Fr. Lambert Beauduin, often regarded as the founder of the liturgical movement, noted that renewed attention to liturgical formation would re-awaken Christian vigor in society:

The piety of the Christian people, and hence their actions and life, are not grounded sufficiently in the fundamental truths that constitute the soul of the liturgy; that is, in the destiny of all things unto the glory of the Father, the Son, and the Holy Ghost; the necessary and universal contemplation of Jesus Christ; the central place of the Eucharistic Sacrifice in the Christian life . . . All these truths, which find expression in every liturgical act, are asleep in men’s souls; the faithful have lost consciousness of them. Let us change the routine and monotonous assistance at acts of worship into an active and intelligent participation; let us teach the faithful to pray and confess these truths in a body; and the liturgy thus practiced will insensibly arouse a slumbering faith and give new efficacy, in both prayer and action to the latent energies of the baptized souls. (Liturgy: The Life of the Church, 20)

Through intelligent participation in liturgical prayer, it was presumed that the effects of secularization could be thwarted. In its earliest days, this intelligent participation did not presume vernacular liturgy but a teaching of the key dimensions of the liturgical life of the Church as connected to life. The goal was to infuse areas of life in which religion was considered absent with the Eucharistic sacrifice of Christ. Josef Jungmann, S.J. in particular claims:

If the Church comes to life in the participants in the actively celebrated liturgy, then a new relationship to the surrounding world itself comes into being; a new relationship to the material world itself, to the world of trades and professions. For it is real men of flesh and blood who are caught up in the process of the liturgy. It is their voices, their goings and comings which have become part of the sacred action. It is the bread from the work-a-day world which is carried to the altar. It is the work of the tradesman’s hand which appears in the sacred furnishings and decorations, in the building which encloses everything. It is the every-day world which is drawn into the sacred action, joined with the sacrifice which Christ presents with His Church assembled here. (Josef Jungmann, S.J., Pastoral Liturgy, 344)

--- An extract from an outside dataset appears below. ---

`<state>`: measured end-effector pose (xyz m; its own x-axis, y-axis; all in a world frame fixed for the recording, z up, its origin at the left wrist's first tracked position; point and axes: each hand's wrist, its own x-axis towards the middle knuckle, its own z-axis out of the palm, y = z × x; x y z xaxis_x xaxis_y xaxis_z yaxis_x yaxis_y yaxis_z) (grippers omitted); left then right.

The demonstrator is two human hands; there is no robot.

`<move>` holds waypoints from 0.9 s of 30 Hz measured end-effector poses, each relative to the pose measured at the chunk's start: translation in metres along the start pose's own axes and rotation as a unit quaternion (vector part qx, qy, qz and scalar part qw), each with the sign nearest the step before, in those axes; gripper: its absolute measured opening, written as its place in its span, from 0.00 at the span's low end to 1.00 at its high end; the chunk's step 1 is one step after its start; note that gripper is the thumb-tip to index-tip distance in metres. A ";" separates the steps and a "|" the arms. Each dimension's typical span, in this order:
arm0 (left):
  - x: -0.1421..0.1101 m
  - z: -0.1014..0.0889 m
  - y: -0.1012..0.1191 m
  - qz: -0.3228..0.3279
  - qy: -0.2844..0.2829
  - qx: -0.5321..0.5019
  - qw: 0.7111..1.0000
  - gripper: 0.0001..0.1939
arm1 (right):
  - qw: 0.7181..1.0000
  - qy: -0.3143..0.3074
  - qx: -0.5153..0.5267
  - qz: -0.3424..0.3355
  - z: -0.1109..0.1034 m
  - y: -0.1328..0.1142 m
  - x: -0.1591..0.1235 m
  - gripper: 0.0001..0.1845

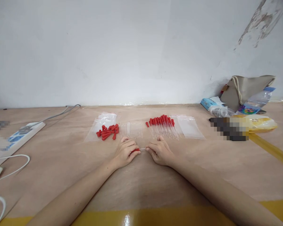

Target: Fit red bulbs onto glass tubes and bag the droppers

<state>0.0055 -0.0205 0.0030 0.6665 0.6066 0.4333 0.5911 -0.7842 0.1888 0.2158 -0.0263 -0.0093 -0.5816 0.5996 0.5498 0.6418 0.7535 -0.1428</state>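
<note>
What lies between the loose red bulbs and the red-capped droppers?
A row of clear tubes lies between the red bulbs and the droppers in the head view.

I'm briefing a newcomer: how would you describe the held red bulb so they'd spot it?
On the brown table, find the left hand near the middle. It holds a red bulb, with a thin clear tube spanning to the right hand. Unlike the loose red bulbs and red-topped droppers beyond, it alone is held.
</note>
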 end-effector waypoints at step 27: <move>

Liturgical prayer was the key to avoiding secularization, to forming men and women, in a public religiosity that could transfigure cultural and social life with the Eucharistic love of Christ.

In the intervening years, it’s fair to say that the hopes of this liturgical movement have been unmet.

Participation in the sacramental life of the Church has not flourished since the Second Vatican Council. Between 2010 and 2015 in the United States alone (according to CARA out of Georgetown), there has been a 14% decline in infant Baptisms, a 6% decline in Confirmations, a 10% decline in First Communions, an 11% decline in marriages, while Mass attendance has held steady at 24% of American Catholics (although only 9% of Millennials attend Mass once a month).

A recent conversation with Fr. Thomas Vernard, O.P., a French Dominican and deputy director of the Ecole Biblique in Jerusalem, revealed that only 2% of French youth between the ages of 25–35 have opened the Bible. A tourist seeking to attend Mass at Sacre Coeur will discover very quickly that she is among the few present to participate in divine worship rather than to see the sights.

Perhaps, then, the early members of the liturgical movement oversold the manner in which liturgical renewal could put an end to the process of secularization. They did so out of good intentions. But, their assumption that intelligent participation would stem the tide of secularization reveals a naivety about both the nature of ritual, as well as secularization.

If the Church is to respond to secularization today, she will need to attend to these questions. What is secularization? And how does ritual actually function? Can liturgy thus stem the tide of secularization?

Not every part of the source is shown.